Gleichzeitig räumte Spahn ein, dass es innerhalb der Koalition unterschiedliche Meinungen zu dem Thema gibt. Er verwies auf gewichtige wirtschaftliche Gründe, die für eine Erhöhung der Mehrwertsteuer sprechen, um das Haushaltsdefizit des Bundes zu verringern. Doch politische Bedenken machten eine solche Anhebung nur schwer vermittelbar. Bevor er die Idee öffentlich vorstellt, plant er, sie zunächst intern mit den Koalitionspartnern zu erörtern.

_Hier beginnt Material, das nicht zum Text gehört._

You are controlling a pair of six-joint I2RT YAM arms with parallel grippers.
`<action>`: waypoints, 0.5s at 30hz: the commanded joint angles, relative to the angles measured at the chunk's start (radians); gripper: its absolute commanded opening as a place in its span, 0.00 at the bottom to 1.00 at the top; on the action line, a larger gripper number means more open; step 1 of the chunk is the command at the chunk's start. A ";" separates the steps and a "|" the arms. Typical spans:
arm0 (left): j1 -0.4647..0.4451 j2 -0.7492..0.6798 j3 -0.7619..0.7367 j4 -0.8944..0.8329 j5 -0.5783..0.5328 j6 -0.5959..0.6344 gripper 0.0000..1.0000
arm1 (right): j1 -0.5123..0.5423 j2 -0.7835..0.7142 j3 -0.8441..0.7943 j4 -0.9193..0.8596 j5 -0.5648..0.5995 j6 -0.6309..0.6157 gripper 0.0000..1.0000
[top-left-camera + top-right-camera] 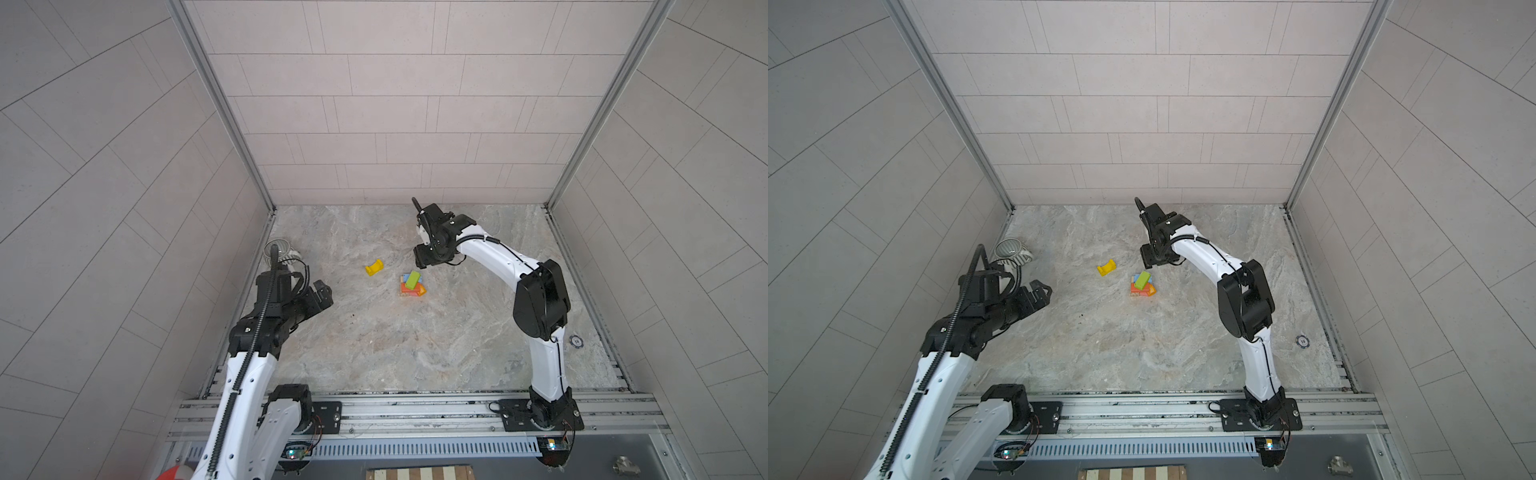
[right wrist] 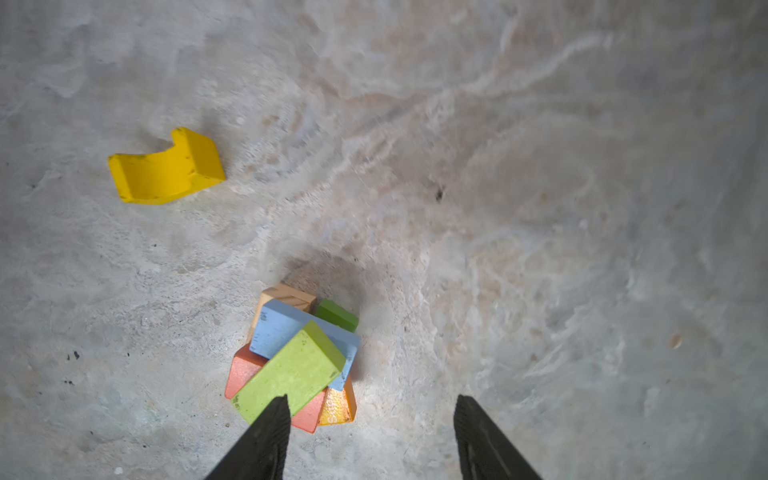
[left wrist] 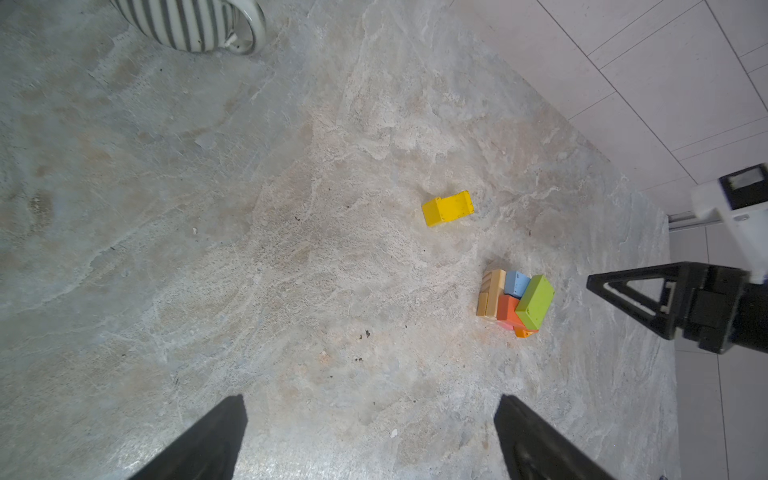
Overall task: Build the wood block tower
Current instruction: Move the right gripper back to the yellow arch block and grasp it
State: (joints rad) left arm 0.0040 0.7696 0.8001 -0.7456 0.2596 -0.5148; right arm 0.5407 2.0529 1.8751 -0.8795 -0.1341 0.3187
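Tabletop (image 1: pixel 374 353) carries all. Left pincer (image 3: pixel 370 398) open, empty; mug (image 3: pixel 187 25) well beyond it. Right pincer (image 2: pixel 372 401) open, empty, tower (image 2: pixel 278 328) just beside one fingertip (image 2: pixel 276 415), green block (image 2: pixel 291 372) topmost, askew. Arch (image 2: pixel 166 170) lies apart from tower, between both pincers.

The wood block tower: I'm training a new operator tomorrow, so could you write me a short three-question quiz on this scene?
1. True or false: the yellow arch rests on top of the wood block tower.
2. Which colour is the topmost block of the tower? A) blue B) green C) orange
3. Which arm's gripper is nearer the tower?

Key:
1. False. It lies on the table, apart from the tower.
2. B, the green block.
3. The right gripper, open and empty.
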 commanded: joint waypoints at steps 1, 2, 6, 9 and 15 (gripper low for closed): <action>-0.002 0.039 0.039 0.004 -0.036 0.019 1.00 | 0.040 0.006 0.091 -0.023 0.012 -0.042 0.72; -0.002 0.053 0.050 0.004 -0.048 0.018 1.00 | 0.048 0.028 0.129 -0.025 0.013 -0.043 0.73; -0.001 0.106 0.112 0.002 -0.067 0.012 1.00 | 0.084 0.132 0.295 -0.050 0.032 -0.037 0.74; 0.001 0.129 0.158 0.000 -0.075 0.006 1.00 | 0.118 0.240 0.434 -0.074 0.042 -0.042 0.76; 0.004 0.134 0.186 0.005 -0.076 -0.001 1.00 | 0.159 0.369 0.537 -0.028 0.038 -0.029 0.85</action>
State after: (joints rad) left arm 0.0044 0.9062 0.9653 -0.7437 0.1982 -0.5159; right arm 0.6872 2.3966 2.3936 -0.8936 -0.1089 0.2901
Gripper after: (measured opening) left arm 0.992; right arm 0.840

Das aktuelle Mehrwertsteuersystem sieht einen ermäßigten Satz von sieben Prozent auf Grundnahrungsmittel vor, während die meisten anderen Waren mit 19 Prozent besteuert werden. Spahns Plan würde diesen Satz auf null senken und Lebensmittel damit steuerlich auf eine Stufe mit anderen existenziellen Gütern wie Mieten stellen. Zudem verwies er auf die breiten Inflationssorgen im Zusammenhang mit dem Krieg im Iran und argumentierte, dass eine Mehrwertsteuerentlastung helfen könnte, einen Teil dieser Belastungen abzufedern.

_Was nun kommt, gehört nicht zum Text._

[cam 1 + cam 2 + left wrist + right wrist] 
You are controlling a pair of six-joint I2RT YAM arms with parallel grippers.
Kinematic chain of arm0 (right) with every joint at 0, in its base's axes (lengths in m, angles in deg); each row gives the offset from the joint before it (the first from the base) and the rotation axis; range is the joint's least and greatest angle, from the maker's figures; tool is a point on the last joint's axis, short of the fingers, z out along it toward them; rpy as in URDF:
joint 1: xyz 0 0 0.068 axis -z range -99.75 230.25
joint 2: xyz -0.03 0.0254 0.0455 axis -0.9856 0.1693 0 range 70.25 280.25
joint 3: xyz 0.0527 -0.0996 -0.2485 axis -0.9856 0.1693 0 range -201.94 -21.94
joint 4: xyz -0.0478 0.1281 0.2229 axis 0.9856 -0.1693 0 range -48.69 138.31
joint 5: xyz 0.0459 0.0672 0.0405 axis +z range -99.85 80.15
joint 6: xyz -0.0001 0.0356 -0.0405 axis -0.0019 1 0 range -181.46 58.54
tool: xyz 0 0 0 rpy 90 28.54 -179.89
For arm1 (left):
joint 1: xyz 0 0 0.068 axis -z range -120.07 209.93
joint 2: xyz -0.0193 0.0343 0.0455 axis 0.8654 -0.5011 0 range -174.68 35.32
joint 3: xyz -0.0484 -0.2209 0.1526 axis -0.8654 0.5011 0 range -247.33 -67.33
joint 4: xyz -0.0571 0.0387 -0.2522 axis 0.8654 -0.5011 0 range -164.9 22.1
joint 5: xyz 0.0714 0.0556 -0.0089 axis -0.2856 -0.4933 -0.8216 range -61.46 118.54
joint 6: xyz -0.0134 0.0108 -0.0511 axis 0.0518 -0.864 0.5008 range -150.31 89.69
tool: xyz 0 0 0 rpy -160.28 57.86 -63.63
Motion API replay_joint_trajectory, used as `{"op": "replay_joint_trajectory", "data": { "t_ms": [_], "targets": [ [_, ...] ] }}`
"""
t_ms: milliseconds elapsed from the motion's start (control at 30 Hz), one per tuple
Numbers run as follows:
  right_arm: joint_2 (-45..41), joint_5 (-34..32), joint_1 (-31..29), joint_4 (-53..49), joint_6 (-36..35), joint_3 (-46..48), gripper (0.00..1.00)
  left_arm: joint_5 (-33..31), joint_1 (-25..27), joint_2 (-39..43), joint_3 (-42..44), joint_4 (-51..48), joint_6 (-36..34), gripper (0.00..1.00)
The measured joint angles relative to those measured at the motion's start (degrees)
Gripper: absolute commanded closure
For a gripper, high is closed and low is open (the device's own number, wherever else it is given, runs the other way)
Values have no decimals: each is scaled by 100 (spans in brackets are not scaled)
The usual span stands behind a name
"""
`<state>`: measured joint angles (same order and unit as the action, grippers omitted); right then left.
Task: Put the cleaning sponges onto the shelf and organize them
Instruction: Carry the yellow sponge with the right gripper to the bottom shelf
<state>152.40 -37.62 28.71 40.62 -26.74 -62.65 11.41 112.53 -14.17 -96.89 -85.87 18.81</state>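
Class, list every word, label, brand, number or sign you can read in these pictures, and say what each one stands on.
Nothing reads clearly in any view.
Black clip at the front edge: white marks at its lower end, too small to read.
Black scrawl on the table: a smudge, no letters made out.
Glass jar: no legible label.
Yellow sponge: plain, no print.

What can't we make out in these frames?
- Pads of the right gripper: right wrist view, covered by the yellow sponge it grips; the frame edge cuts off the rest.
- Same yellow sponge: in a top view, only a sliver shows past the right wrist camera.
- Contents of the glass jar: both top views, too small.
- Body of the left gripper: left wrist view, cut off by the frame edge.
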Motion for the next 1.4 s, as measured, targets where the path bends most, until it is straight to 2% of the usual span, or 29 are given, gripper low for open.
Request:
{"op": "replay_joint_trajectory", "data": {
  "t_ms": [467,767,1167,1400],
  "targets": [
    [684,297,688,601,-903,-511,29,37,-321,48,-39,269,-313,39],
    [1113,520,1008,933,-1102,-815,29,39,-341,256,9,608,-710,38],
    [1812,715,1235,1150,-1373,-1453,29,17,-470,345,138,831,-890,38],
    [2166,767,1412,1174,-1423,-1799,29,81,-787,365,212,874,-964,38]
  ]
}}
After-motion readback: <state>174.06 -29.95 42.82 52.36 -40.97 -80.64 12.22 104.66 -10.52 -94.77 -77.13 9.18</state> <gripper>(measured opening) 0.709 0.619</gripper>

Die Abschaffung der siebenprozentigen Mehrwertsteuer auf Grundnahrungsmittel würde die Kosten für Verbraucher direkt senken. Als nächsten Schritt will Spahn die Idee innerhalb der Koalition vorstellen, bevor eine offizielle Ankündigung erfolgt. Sollte der Vorschlag umgesetzt werden, würde dies eine bedeutende Veränderung in der Besteuerung essenzieller Güter in Deutschland bedeuten.